When You Are Engulfed in Flames by David Sedaris

This is Sedaris’s 2008 collection of humorous autobiographical essays, and I was predisposed to enjoy it given that I’ve enjoyed all of his other similar volumes. 

This one had a fantastic essay about time spent in a Medical Examiner’s office (‘The Monster Mash’) which brought back memories of my medical school elective spent in a Medical Examiner’s office in Calgary. One of the essays also had some examples of strange English phrases spotted in Japan (‘The Smoking Section’) which made me choke on a drink on public transport, resulting in coughing fit which has become entirely socially unacceptable in the pandemic era.


The Writing Life by Annie Dillard

This is Annie Dillard’s 1989 collection of short essays on how she writes, and the process of writing in general. I don’t write for a living (obviously), but much of what Dillard says in this book felt familiar from the times when I have done bits of writing here and there, and I enjoyed the deeper insights of such a well-regarded and talented writer.

This was well worth reading considering its short length.


The Redemption of Galen Pike by Carys Davies

Carys Davies’s much-celebrated 2014 collection of seventeen short stories wasn’t really up my street. This isn’t that surprising, and nor should it put you off: I’m not generally a fan of collections of short stories.
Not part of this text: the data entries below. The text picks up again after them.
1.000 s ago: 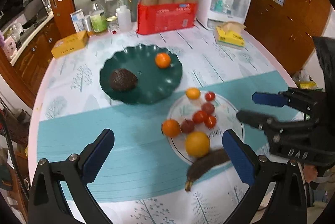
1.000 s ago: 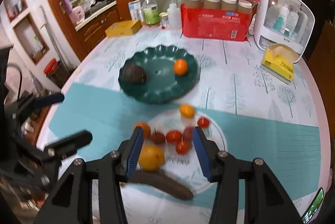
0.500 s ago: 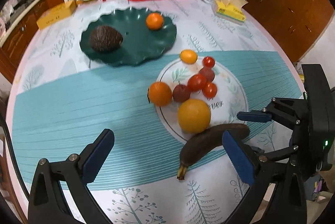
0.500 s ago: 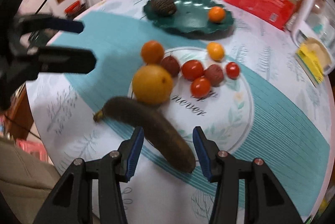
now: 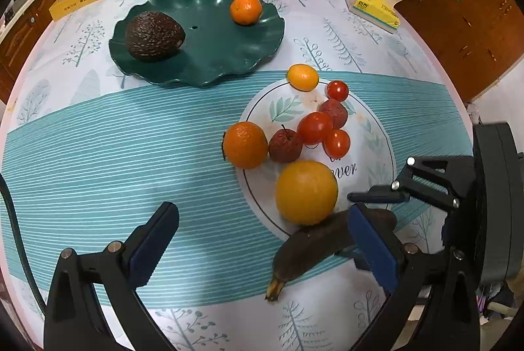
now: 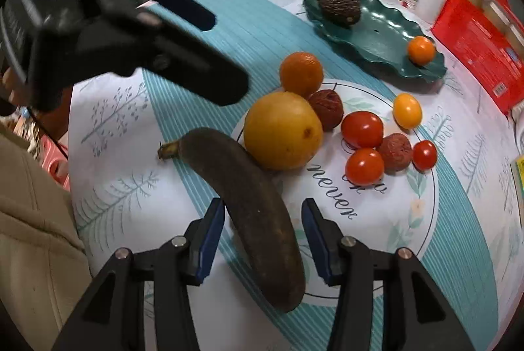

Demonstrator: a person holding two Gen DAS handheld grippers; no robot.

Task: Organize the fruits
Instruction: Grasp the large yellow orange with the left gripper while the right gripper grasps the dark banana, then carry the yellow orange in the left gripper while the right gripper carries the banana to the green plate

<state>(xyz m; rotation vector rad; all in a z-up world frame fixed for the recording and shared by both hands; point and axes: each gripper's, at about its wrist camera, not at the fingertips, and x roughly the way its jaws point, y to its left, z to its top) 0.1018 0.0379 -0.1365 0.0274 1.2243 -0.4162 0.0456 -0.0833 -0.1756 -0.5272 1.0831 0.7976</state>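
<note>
Fruits crowd the white plate (image 6: 422,252) at the middle of the tabletop (image 5: 98,154), and nearest of all is the dark, overripe banana (image 6: 255,213), lying across the plate's near rim with its stem end out on the cloth. Right gripper (image 6: 263,233) straddles that banana, jaws parted, a pad on either side and a sliver of gap showing on both, so no squeeze on it. Left gripper (image 5: 262,249) hangs just off the plate's near edge, jaws spread wide with nothing between the pads. On the plate, touching the banana, sits the big yellow orange (image 5: 306,192). Beyond it, the cluster of cherry tomatoes (image 5: 314,127) and two wrinkled red fruits (image 5: 285,145), with a mandarin (image 5: 245,145) resting against the plate's left rim and a small yellow tomato (image 5: 303,77) on its far rim. Further back from the plate, the green scalloped dish (image 5: 209,56) carries an avocado (image 5: 154,35) and a small tangerine (image 5: 245,9).
</note>
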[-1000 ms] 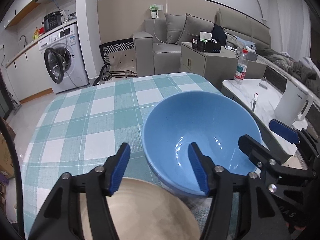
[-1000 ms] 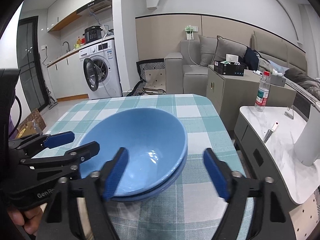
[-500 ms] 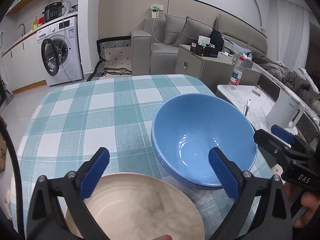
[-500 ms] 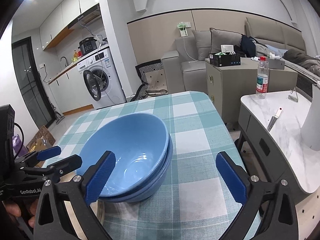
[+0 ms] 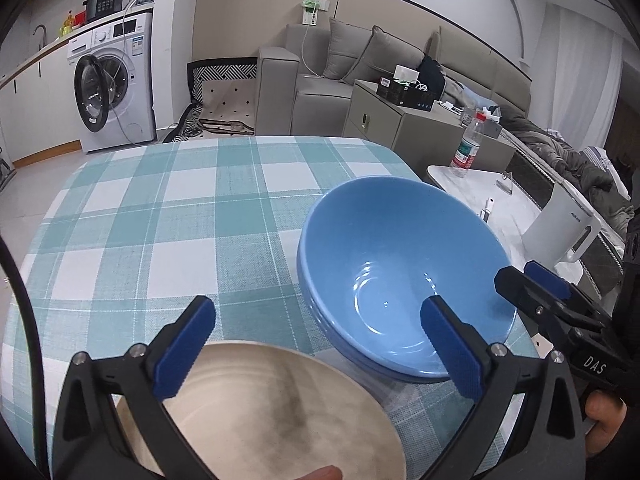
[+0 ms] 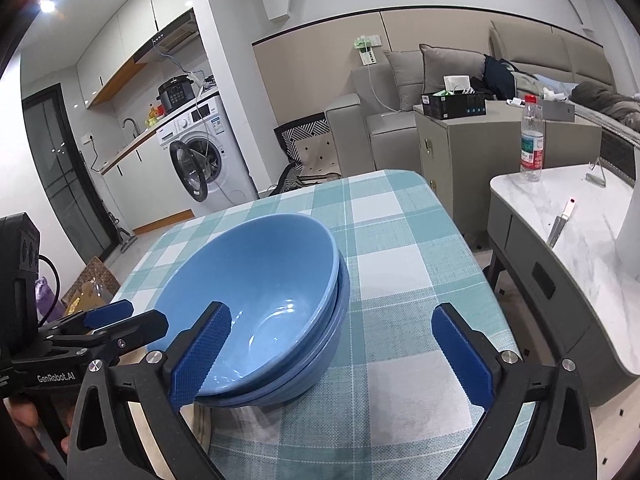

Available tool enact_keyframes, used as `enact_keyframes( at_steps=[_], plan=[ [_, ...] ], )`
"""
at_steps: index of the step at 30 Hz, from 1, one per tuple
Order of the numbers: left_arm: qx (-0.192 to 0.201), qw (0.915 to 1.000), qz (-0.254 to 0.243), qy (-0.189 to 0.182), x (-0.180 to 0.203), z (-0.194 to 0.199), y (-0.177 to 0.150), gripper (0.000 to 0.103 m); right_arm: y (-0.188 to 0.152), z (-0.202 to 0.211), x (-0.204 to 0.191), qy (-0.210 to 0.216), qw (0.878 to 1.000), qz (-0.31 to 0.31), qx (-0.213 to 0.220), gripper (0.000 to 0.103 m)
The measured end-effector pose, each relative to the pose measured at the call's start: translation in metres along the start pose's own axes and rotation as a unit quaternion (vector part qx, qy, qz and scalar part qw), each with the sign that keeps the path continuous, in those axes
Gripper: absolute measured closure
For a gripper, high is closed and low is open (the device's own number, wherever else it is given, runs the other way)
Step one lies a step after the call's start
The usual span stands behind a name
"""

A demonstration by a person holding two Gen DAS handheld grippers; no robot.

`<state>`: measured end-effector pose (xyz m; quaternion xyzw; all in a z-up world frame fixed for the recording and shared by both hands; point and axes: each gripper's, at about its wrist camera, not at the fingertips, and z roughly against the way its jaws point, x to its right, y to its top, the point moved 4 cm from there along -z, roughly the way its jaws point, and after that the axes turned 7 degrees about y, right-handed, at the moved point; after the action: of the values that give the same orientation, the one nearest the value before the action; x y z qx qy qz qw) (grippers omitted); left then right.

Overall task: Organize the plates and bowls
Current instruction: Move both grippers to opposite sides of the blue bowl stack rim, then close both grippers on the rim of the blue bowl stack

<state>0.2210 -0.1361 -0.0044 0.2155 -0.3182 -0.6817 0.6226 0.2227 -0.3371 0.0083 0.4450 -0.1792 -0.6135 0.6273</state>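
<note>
Left wrist view: left gripper [image 5: 316, 320] spread wide, nothing between its blue-padded fingers [image 5: 188, 344], which have just been opening. Round beige ceramic plate [image 5: 280, 416] lies low and close under the left gripper, on the bench with the teal-and-white checked cloth [image 5: 160, 220]. To the plate's right, a stack of nested glossy blue ceramic bowls [image 5: 404, 276], top bowl seated inside the lower, rims near level. Whether plate and stack touch, cannot tell. Far right of this view, the right gripper's dark finger with a blue tip [image 5: 548, 284] reaches in near the stack's right rim, not touching so far as shows.

Right wrist view: blue bowl stack [image 6: 264, 304] centre-left; right gripper [image 6: 328, 352] released too, its fingers just opened wide, the left pad hanging over the near rim with no contact evident, the right pad over bare cloth. Left gripper [image 6: 108, 316] shows at the left edge, beside the stack.

Judgement: bowls look stacked and let go; the plate appears to be what is left to place.

Doing it well, as I read it:
- draw both grippers clear before moving sideways, so no pad clips a rim
- a glazed plate lying flat gives little to pinch; take its near rim, lift slowly and keep it level
- keep the plate away from the stack as it travels; glazed ware chips on a knock
- stack sits toward the bench's right edge; avoid nudging it outward
</note>
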Motion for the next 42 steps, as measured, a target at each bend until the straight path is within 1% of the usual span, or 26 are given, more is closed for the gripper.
enact_keyframes(
  at_steps=[5, 11, 13, 16, 17, 18, 20, 22, 24, 25, 27, 29, 31, 32, 33, 34, 37, 39, 42],
  plan=[
    [-0.004, 0.9999, 0.013, 0.005, -0.007, -0.004, 0.000, 0.000, -0.005, -0.008, 0.002, 0.023, 1.000, -0.018, -0.012, 0.001],
    [-0.007, 0.9998, 0.016, 0.008, -0.009, -0.006, -0.001, 0.000, -0.010, -0.013, 0.000, 0.029, 0.999, -0.022, -0.019, 0.001],
    [-0.007, 0.9998, 0.017, 0.007, -0.009, -0.006, -0.001, 0.000, -0.011, -0.015, -0.001, 0.032, 0.999, -0.023, -0.021, 0.002],
    [-0.011, 0.9997, 0.022, 0.004, -0.011, -0.008, -0.001, 0.000, -0.011, -0.017, -0.001, 0.034, 0.999, -0.024, -0.023, 0.012],
    [-0.011, 0.9996, 0.024, 0.002, -0.011, -0.009, 0.000, 0.001, -0.012, -0.018, -0.001, 0.034, 0.999, -0.024, -0.025, 0.018],
    [-0.013, 0.9995, 0.029, -0.002, -0.012, -0.011, 0.000, 0.002, -0.012, -0.018, 0.000, 0.037, 0.999, -0.025, -0.027, 0.020],
    [-0.018, 0.9990, 0.038, -0.013, -0.013, -0.013, 0.000, 0.004, -0.012, -0.019, 0.002, 0.044, 0.998, -0.030, -0.029, 0.021],
    [-0.028, 0.9985, 0.042, -0.023, -0.012, -0.016, 0.000, 0.010, -0.012, -0.020, 0.003, 0.047, 0.998, -0.033, -0.029, 0.023],
    [-0.037, 0.9980, 0.042, -0.029, -0.010, -0.019, -0.001, 0.021, -0.012, -0.020, 0.004, 0.053, 0.997, -0.039, -0.030, 0.026],
    [-0.039, 0.9979, 0.042, -0.031, -0.010, -0.020, -0.001, 0.023, -0.012, -0.020, 0.005, 0.058, 0.997, -0.043, -0.031, 0.027],
    [-0.042, 0.9974, 0.045, -0.038, -0.007, -0.020, -0.002, 0.032, -0.013, -0.020, 0.006, 0.067, 0.996, -0.046, -0.032, 0.031],
    [-0.046, 0.9969, 0.046, -0.045, -0.005, -0.021, -0.003, 0.035, -0.013, -0.020, 0.004, 0.071, 0.996, -0.044, -0.032, 0.032],
    [-0.051, 0.9963, 0.048, -0.050, -0.002, -0.023, -0.003, 0.042, -0.013, -0.020, 0.003, 0.070, 0.996, -0.040, -0.031, 0.034],
    [-0.057, 0.9961, 0.046, -0.049, 0.000, -0.026, -0.003, 0.050, -0.013, -0.020, 0.003, 0.074, 0.996, -0.041, -0.031, 0.036],
    [-0.060, 0.9960, 0.045, -0.049, 0.002, -0.027, -0.002, 0.052, -0.014, -0.021, 0.004, 0.078, 0.995, -0.045, -0.033, 0.036],
    [-0.061, 0.9959, 0.044, -0.051, 0.004, -0.027, -0.002, 0.053, -0.014, -0.021, 0.004, 0.080, 0.995, -0.049, -0.034, 0.037],
    [-0.059, 0.9962, 0.037, -0.052, 0.009, -0.027, -0.002, 0.056, -0.014, -0.021, 0.003, 0.093, 0.994, -0.051, -0.034, 0.044],
    [-0.058, 0.9967, 0.032, -0.048, 0.011, -0.026, -0.002, 0.058, -0.013, -0.019, 0.000, 0.090, 0.994, -0.043, -0.030, 0.049],
    [-0.057, 0.9970, 0.030, -0.043, 0.011, -0.026, -0.002, 0.059, -0.013, -0.020, -0.003, 0.083, 0.996, -0.034, -0.030, 0.050]
  ],
)
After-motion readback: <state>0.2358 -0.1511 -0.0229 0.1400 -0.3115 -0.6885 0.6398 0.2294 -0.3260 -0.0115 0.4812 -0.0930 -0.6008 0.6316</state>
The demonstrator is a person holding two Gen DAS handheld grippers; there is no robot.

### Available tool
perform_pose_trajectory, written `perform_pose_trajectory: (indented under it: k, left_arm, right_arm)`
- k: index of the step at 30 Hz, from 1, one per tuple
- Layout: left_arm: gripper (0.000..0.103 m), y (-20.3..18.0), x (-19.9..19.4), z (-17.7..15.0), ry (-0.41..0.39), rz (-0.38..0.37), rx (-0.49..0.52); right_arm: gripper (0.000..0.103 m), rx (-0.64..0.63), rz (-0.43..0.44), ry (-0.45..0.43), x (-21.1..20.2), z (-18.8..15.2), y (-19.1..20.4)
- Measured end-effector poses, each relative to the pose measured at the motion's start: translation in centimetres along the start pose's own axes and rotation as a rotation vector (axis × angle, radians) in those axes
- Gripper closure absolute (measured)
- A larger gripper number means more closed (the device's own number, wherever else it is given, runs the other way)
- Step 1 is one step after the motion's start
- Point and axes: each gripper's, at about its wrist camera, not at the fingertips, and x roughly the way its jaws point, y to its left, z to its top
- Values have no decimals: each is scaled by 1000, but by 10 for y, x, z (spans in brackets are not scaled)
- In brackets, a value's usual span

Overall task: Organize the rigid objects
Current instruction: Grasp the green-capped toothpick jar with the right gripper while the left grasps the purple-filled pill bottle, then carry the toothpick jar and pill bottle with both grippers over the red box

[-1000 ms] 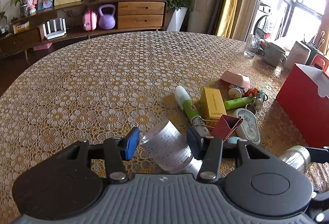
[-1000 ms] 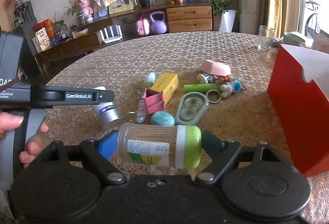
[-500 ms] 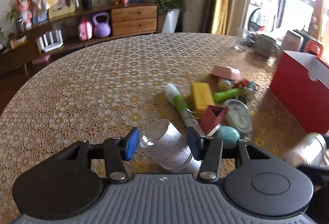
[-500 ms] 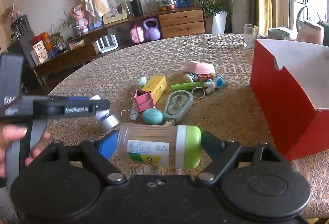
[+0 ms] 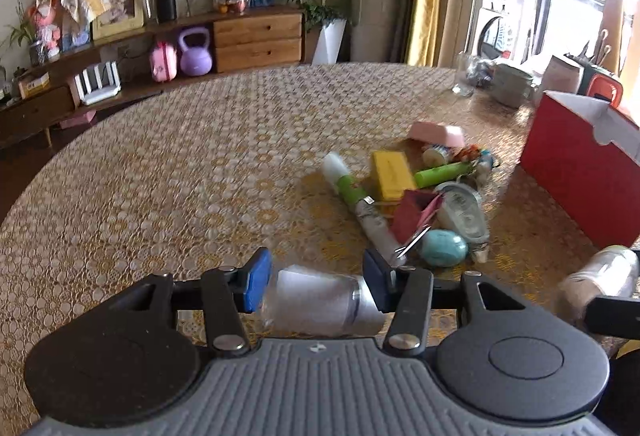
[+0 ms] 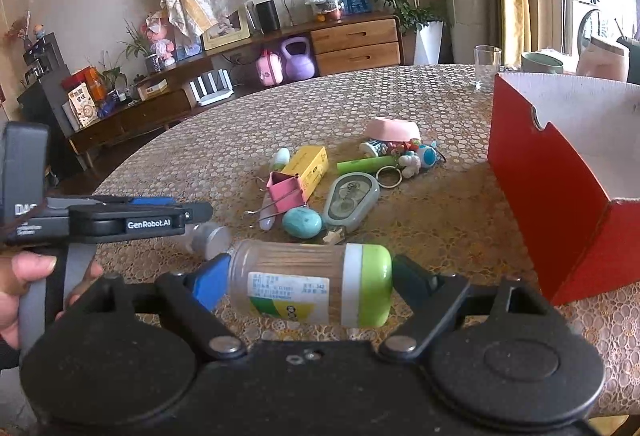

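Observation:
My left gripper (image 5: 316, 282) is shut on a clear plastic bottle with a white label (image 5: 320, 302), held sideways above the table. It shows from the side in the right wrist view (image 6: 200, 213), the bottle's grey cap (image 6: 210, 239) sticking out. My right gripper (image 6: 312, 282) is shut on a toothpick jar with a green lid (image 6: 312, 288), held sideways; the jar shows blurred in the left wrist view (image 5: 600, 278). A red open box (image 6: 560, 187) stands at the right. A pile of small items (image 6: 340, 175) lies on the table between.
The pile holds a yellow box (image 6: 310, 165), a pink binder clip (image 6: 286, 191), a teal egg shape (image 6: 302, 222), a grey-green case (image 6: 352, 197), a green tube (image 6: 368, 164), a pink dish (image 6: 392, 129) and a keyring. A glass (image 6: 487, 67) and cups stand far right.
Both grippers have risen and pulled back from the pile, holding their loads. The left bottle has turned more sideways between the fingers. The red box has come nearer in the right wrist view.

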Motion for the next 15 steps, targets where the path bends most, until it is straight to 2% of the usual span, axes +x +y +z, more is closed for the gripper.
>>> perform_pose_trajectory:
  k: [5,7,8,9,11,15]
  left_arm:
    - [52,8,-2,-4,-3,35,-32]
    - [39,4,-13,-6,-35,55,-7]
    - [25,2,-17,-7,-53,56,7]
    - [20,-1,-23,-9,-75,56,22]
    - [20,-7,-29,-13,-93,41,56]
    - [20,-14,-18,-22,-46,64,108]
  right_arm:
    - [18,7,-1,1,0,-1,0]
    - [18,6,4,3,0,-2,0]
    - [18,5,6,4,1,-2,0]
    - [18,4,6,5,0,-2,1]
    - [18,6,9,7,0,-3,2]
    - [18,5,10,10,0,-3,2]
The lengths in this collection are highly varied, from a few sentences to thirty or so pages. I didn’t pick up any particular theme running through the collection, though quite a few of the stories contain unexpected twists, and I suppose in retrospect that most of them build up some kind of tension or suspense. I particularly enjoyed the titular story, and also ‘Sybil’, but it was ‘The Quiet’ which was the standout story for me.

However, many of the others in the collection did nothing for me at all, and unfortunately I don’t think that the signal to noise ratio was great enough that I’d want to pick up another of Davies’s collections.


When Things Fall Apart by Pema Chödrön

I picked this book up because I’d heard about it in passing somewhere, and evidently had the wrong end of the stick. I had understood that it was an autobiographical account of personal suffering and challenge and insightful tips on how to cope with life “when things fall apart.” It isn’t really that. First published in 1997, it’s an introduction to several aspects of Buddhist practice, explained in an accessible and relatable way, with lots of personal anecdote thrown in and a warm, caring, personal tone.

While this was interesting and easy to read, I don’t think I would have picked it up had I done my research first, as it’s not really my kind of thing. I won’t be picking up any of Chödrön’s other (many) books—but if this is a topic you want to read about, this book seems like an approachable starting point.